La respiration est un aspect essentiel de la méditation. Respirer est tellement naturel qu’on ne pense pas que notre respiration puisse être de mauvaise qualité. Pourtant, il y a une différence entre respirer et bien respirer. Cette nuance est particulièrement vraie dans la méditation. Aussi la respiration doit devenir le véhicule nous permettant de bien méditer. Les yogis disent que nous repsirons comme nous vivons. Nous pourrions dire, par extension, que nous méditons comme nous respirons. Il est pourtant relativement accessible de bien respirer lorsque l’on médite. Cette accessibilité est rendue possible grâce à une clef : le lâcher-prise.

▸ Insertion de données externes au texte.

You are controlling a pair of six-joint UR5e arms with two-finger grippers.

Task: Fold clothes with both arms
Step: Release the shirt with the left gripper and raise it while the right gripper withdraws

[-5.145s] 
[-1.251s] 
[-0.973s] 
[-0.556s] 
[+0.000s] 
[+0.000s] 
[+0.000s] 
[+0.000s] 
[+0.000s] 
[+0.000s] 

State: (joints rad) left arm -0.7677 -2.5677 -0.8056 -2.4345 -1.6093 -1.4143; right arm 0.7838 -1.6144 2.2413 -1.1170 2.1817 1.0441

Pour atteindre le lâcher-prise, la visualisation peut nous y aider.

Par exemple, avec votre esprit, partez où vous voulez, sur la plage, dans la neige, dans un jardin, dans ce lieu imaginaire ou « visualisé » vous êtes en sécurité, c’est votre bulle merveilleuse! C’est l’endroit où on vous aime, l’endroit où vous vous aimez. Faites vous ce cadeau et vous verrez que votre respiration vous suivra consciemment avec douceur.

Puis, les yeux clos, ralentissez légèrement votre respiration concentrez-vous sur la sensation de l’air qui rentre et qui sort par vos narines. Portez une attention particulière sur le bord de vos narines, plus sensible à la fraîcheur de l’air à l’inspiration et à la chaleur du souffle à l’expiration. Cette sensation contrastée vous apportera plus de détente et de lâcher-prise.

Toutefois, vous vous rendrez certainement compte qu’il est difficile de rester concentré sur cette sensation car des pensées et des idées traversent sans cesse votre esprit et vous empêchent de rester totalement dans le moment présent. Laissez les passer sans vous y arrêter et n’abandonnez pas.

Lorsque votre esprit s’égare, essayez de vous re-concentrer sur la sensation de l’air qui entre dans vos narines.

si cette concentration ne donne pas de résultats, essayez de compter la respiration:
Lorsque vous inspirez comptez mentalement 1. et lorsque vous expirez comptez mentalement 1.
inspiration 2. expiration 2.
inspiration 3. expiration 3, et ainsi de suite jusqu’à 10. Puis revenez à 1.

Ce comptage est semblable à un fil qui relie votre conscience à la respiration et c’est le point de départ du processus qui conduit à une attention constante.
Toutefois en cas de sensation de fatigue arrêtez-vous et revenez à votre rythme de respiration habituelle.

Après 10 à 20 minutes de pratique, votre esprit ressemblera à un étang paisible que vous pourrez contempler dans toute sa profondeur.

Persévérez, ne tenez pas compte de l’impatience, laissez la partir, s’envoler.

Bonne respiration dans vos prochaines méditations.